What needs to be done: What lines in the records include the string "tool"? Return each one.

Extracted material:
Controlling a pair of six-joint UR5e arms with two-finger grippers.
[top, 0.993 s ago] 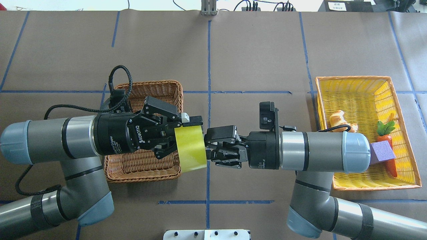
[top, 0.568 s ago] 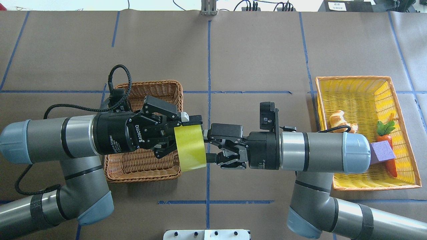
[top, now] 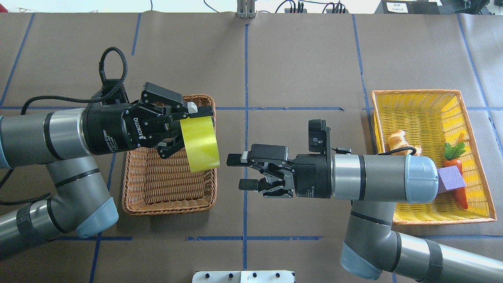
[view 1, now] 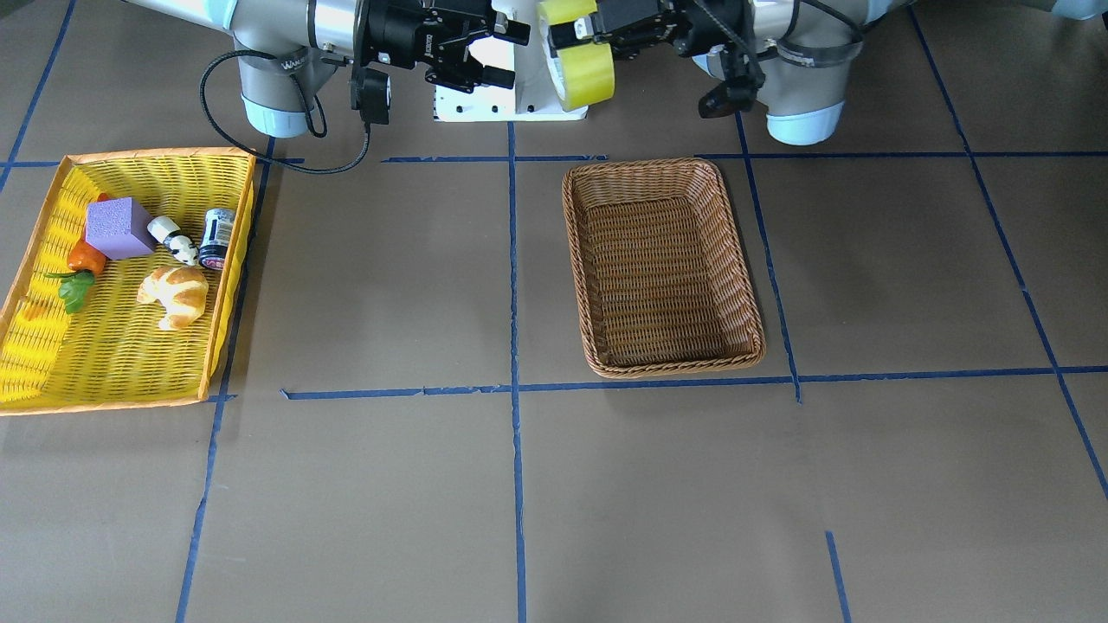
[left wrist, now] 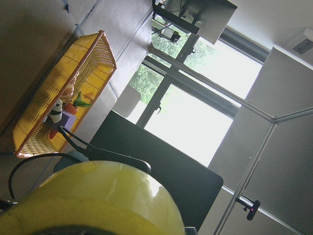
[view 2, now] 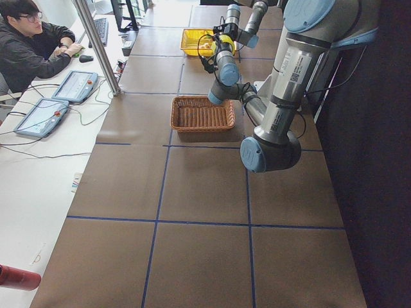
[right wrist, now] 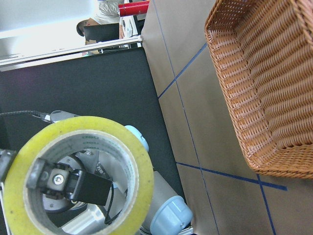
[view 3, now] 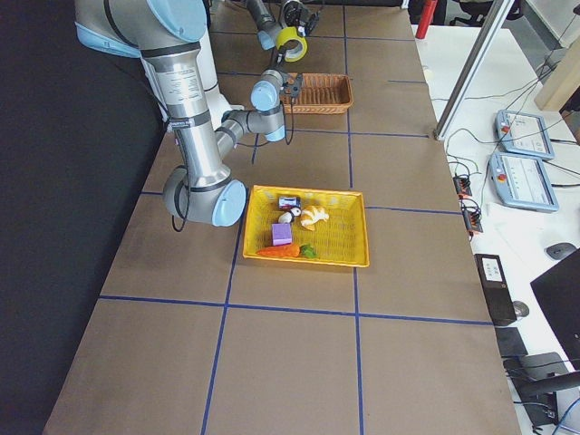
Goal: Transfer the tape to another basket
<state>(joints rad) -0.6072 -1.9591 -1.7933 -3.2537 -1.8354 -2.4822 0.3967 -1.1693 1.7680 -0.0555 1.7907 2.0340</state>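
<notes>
The tape [top: 199, 143], a wide yellow-green roll, hangs on edge in my left gripper [top: 195, 120], which is shut on the roll's wall. It is held in the air above the right side of the brown wicker basket [top: 157, 196]. In the front view the tape [view 1: 582, 65] is high above the basket [view 1: 662, 268], which is empty. My right gripper [top: 237, 171] is open and empty, to the right of the tape and apart from it. The right wrist view shows the tape [right wrist: 83, 132] with one left finger inside its core, and the basket [right wrist: 274, 73].
A yellow basket with an orange rim [top: 416, 92] stands at the right and holds a croissant [top: 399, 139], a carrot [top: 456, 163], a purple block [top: 450, 179], a small can [view 1: 216, 238] and a toy figure [view 1: 173, 240]. Blue tape lines cross the brown table cover.
My right gripper has let go of the tape and opened. My left arm has carried the tape left and toward the far side, from the table's centre line to above the brown basket.
</notes>
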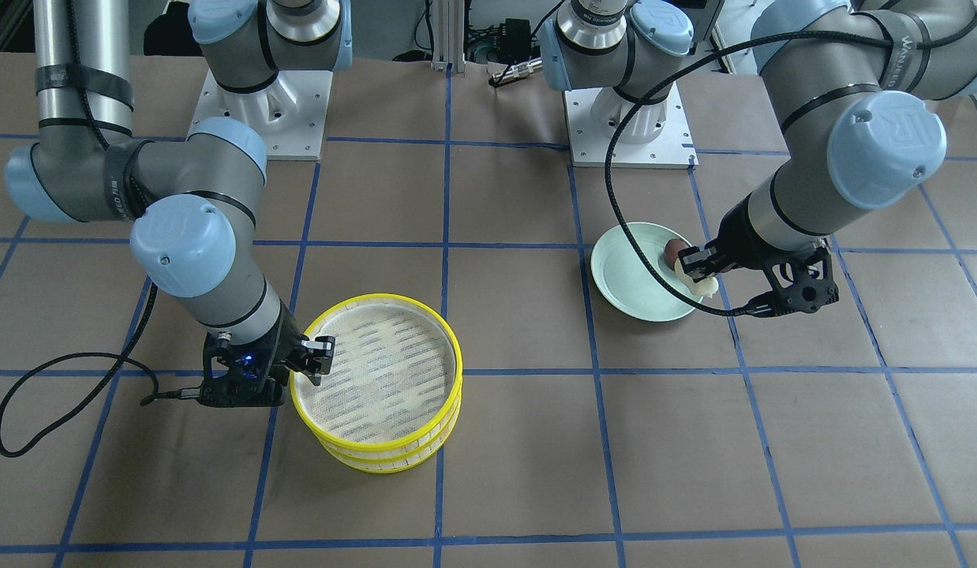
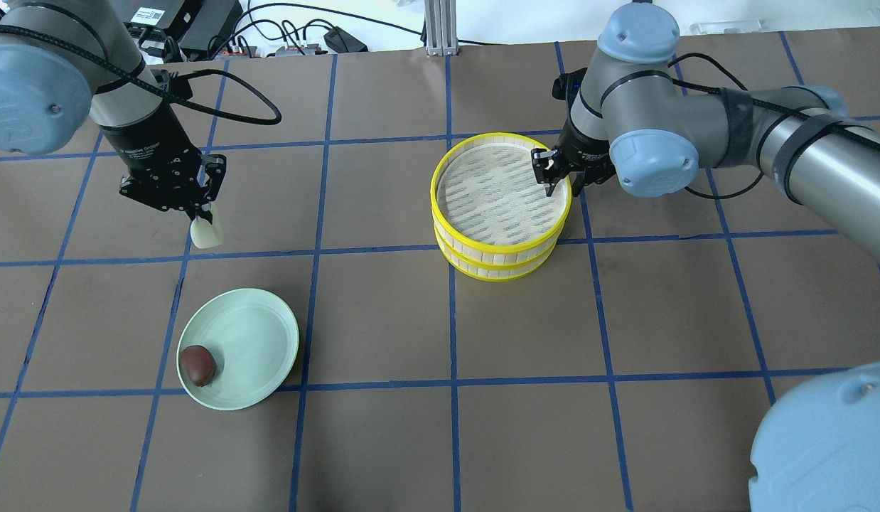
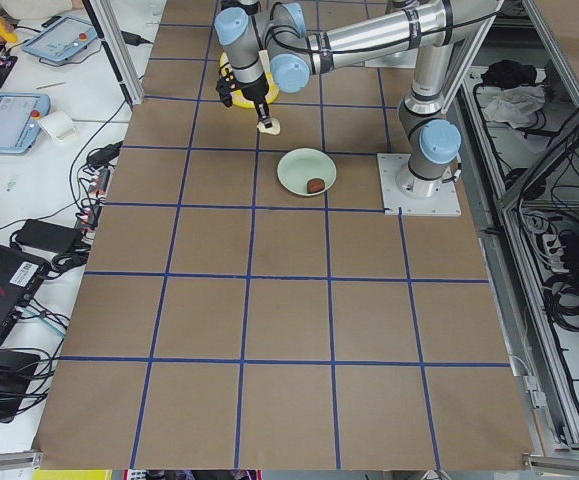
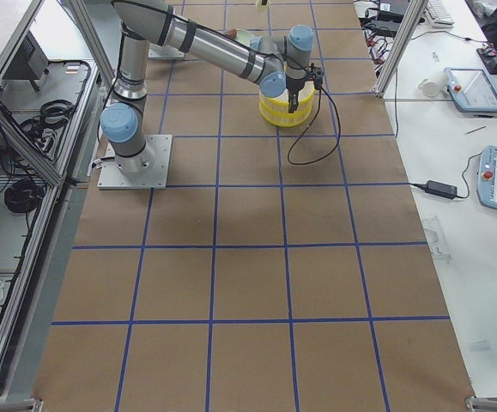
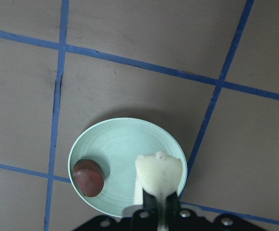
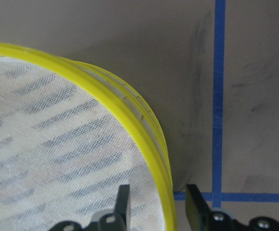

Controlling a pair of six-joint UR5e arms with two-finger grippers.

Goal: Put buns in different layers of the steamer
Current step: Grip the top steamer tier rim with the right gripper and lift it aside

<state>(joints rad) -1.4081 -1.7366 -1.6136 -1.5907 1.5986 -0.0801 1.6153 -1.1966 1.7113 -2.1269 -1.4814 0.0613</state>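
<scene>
My left gripper [image 2: 202, 213] is shut on the cream-white bun [image 2: 205, 232] and holds it in the air over the edge of the pale green plate [image 2: 262, 320]. In the left wrist view the bun [image 5: 158, 172] hangs between the fingers. The dark brown bun [image 2: 198, 364] lies on the plate. The two yellow-rimmed steamer trays [image 2: 502, 146] stand stacked and empty. My right gripper [image 2: 551, 174] is open at the top tray's rim [image 6: 144, 125]; one finger [image 6: 124, 197] is inside the rim and the other outside.
The table is brown paper with a grid of blue tape. The left arm's black cable [image 1: 638, 237] loops over the plate. The two arm bases [image 1: 260, 110] stand at the robot's edge of the table. Several grid squares lie between the plate and the steamer.
</scene>
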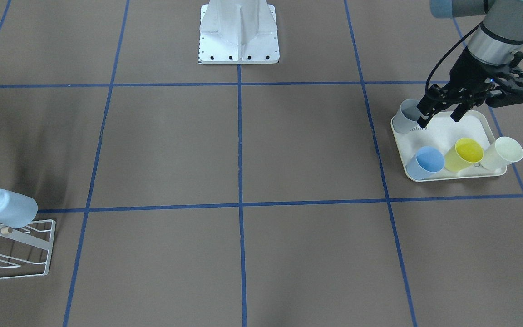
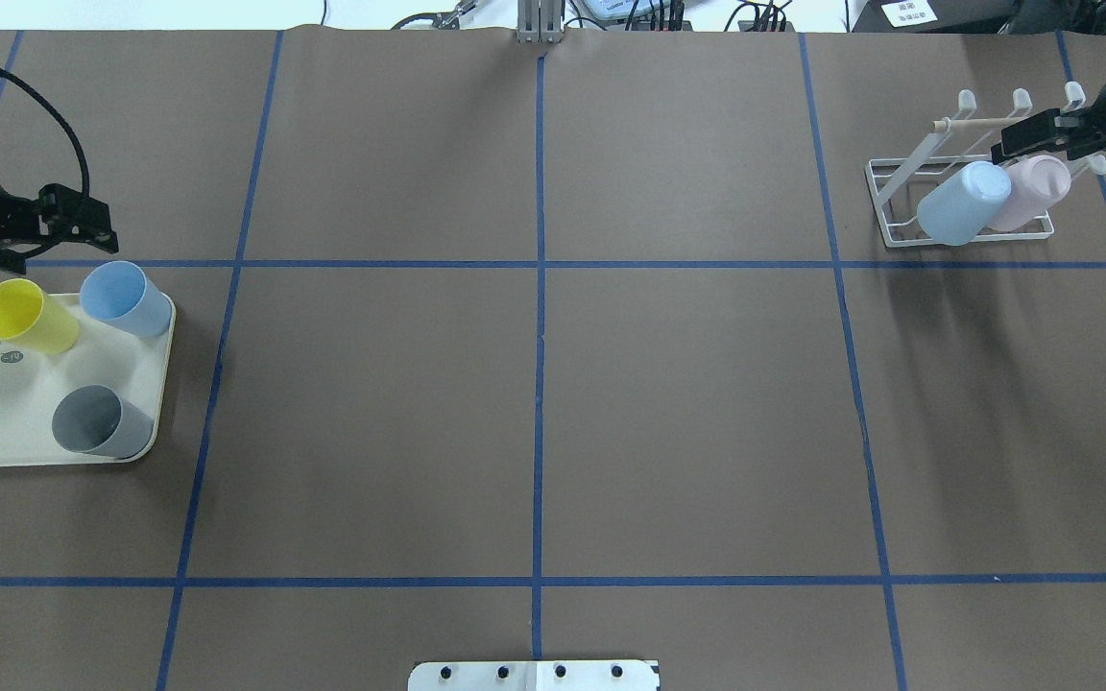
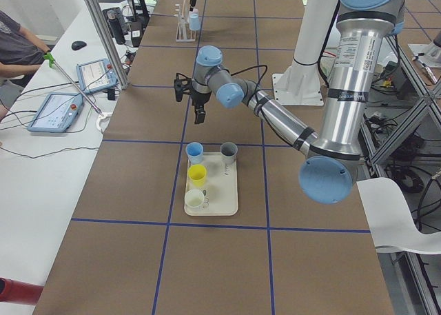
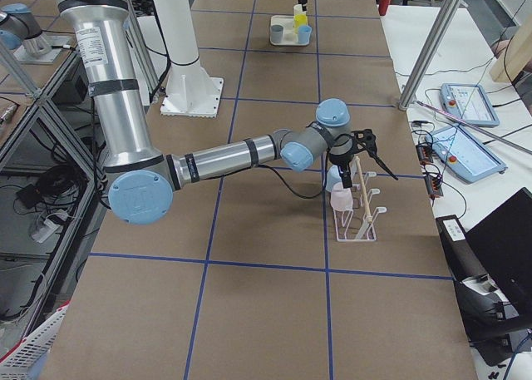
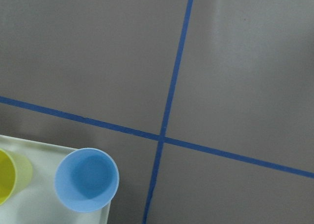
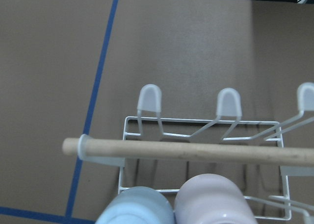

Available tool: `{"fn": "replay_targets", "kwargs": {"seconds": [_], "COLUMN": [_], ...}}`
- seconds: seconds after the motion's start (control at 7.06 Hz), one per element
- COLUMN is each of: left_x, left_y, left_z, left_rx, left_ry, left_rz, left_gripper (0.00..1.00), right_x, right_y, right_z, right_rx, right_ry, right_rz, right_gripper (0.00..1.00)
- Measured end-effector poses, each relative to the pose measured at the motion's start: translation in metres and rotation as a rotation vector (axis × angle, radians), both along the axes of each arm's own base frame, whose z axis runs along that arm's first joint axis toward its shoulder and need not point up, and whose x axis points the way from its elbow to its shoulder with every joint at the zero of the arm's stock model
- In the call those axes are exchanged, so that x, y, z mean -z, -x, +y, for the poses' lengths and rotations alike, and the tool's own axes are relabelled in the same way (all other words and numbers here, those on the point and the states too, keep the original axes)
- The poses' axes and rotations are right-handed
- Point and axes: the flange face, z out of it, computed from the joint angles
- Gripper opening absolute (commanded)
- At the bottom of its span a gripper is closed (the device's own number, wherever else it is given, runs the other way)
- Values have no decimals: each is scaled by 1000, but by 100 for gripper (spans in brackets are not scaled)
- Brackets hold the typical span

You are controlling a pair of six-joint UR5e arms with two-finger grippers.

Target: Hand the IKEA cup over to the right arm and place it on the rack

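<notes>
Two cups on rack: light-blue cup (image 2: pixel 961 203) and pink cup (image 2: pixel 1028 192), bottoms up, side by side on the rack (image 6: pixel 148 99), on the near side of its dowel (image 6: pixel 196 151).
Four cups on tray: grey cup (image 1: pixel 407 117), blue cup (image 1: pixel 426 162), yellow cup (image 1: pixel 465 153), cream cup (image 1: pixel 503 152), all mouth up on the tray (image 1: pixel 475 127).
Left gripper (image 1: pixel 440 119): fingers spread wide, holds nothing, touches nothing; hangs high over the tray's far side near blue cup.
Right gripper (image 2: pixel 1047 139): at the rack, just above pink cup; spread or pinching, cannot tell.
Edges: tray at table's left end; grey cup and blue cup sit at tray corners, close to the rim; rack near the far right corner.
Room: tray and rack well apart, brown table (image 2: pixel 534 413) with blue tape grid between; three white-capped prongs (image 6: pixel 228 100) beyond the dowel stand uncovered.
</notes>
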Motion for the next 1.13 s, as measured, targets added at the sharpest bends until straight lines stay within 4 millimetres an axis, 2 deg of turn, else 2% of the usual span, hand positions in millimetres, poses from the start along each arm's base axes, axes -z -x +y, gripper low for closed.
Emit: {"fn": "replay_targets", "kwargs": {"seconds": [0.28, 0.57, 0.85, 1.13], "left_x": [-17, -36, -69, -96], "left_y": [-15, -35, -43, -52], "left_z": [32, 53, 61, 59], "left_rx": [-95, -178, -233, -265], "left_ry": [54, 28, -1, 32], "left_rz": [-139, -145, -148, -161], "left_gripper": [97, 97, 93, 86], "right_x": [20, 44, 67, 75], "right_y": [0, 0, 1, 7], "right_z": [8, 17, 27, 34], "right_rx": [6, 26, 38, 54], "right_ry": [12, 24, 39, 36], "right_rz": [-56, -84, -87, -90], "right_gripper": [99, 99, 99, 99]}}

Result of the exercise:
Available tool: `{"fn": "replay_targets", "kwargs": {"seconds": [_], "COLUMN": [_], ...}}`
- In the call those axes are exchanged, so that x, y, z mean -z, -x, +y, for the poses' lengths and rotations alike, and the tool's own axes are relabelled in the same way (all other words and numbers here, those on the point and the states too, keep the original axes)

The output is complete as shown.